I don't entirely buy the argument. Most of our top players play for clubs which play regular European football and are managed by foreign coaches. Why, as a player, would you want to play in a league with two good sides and 16 or 18 shite sides when you can play in the Premier League where any side, on their day, can beat any other side?
So the Euro 2016 final will be between two teams - one with players currently playing in 6 countries, the other with players currently playing in 7 countries. And in each case there is experience of even more countries when you consider previous clubs.

Both countries are stuffed full of experience of the game in England, Italy, Spain and Germany (the big four leagues) plus France too.

And you'll see this if you look back at the finalists in pretty well every tournament for years. A pure coincidence? I think not.
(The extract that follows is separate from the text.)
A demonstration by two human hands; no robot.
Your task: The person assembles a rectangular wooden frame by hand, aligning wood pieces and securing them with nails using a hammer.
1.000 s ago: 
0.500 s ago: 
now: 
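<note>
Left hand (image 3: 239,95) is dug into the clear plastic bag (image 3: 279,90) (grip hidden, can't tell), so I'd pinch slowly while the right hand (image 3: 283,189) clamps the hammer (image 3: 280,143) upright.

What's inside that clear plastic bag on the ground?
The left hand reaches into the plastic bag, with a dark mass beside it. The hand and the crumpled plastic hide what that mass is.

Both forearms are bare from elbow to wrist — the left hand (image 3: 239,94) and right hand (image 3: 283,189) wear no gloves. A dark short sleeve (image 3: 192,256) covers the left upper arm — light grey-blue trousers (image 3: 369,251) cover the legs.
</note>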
So are the players in the French and Portugese squads inherently much better than those in ours (noting that quite a few are going head to head with the players in the English squad in the PL) - hmm perhaps, but not obviously. Are they far far more experienced and savvy of playing successfully for and against the differing playing styles you get in different countries - undoubtedly. Our players only know how to play 'English' their players know how to play not just 'English' but also 'Italian', 'Spanish', 'German' and 'French'.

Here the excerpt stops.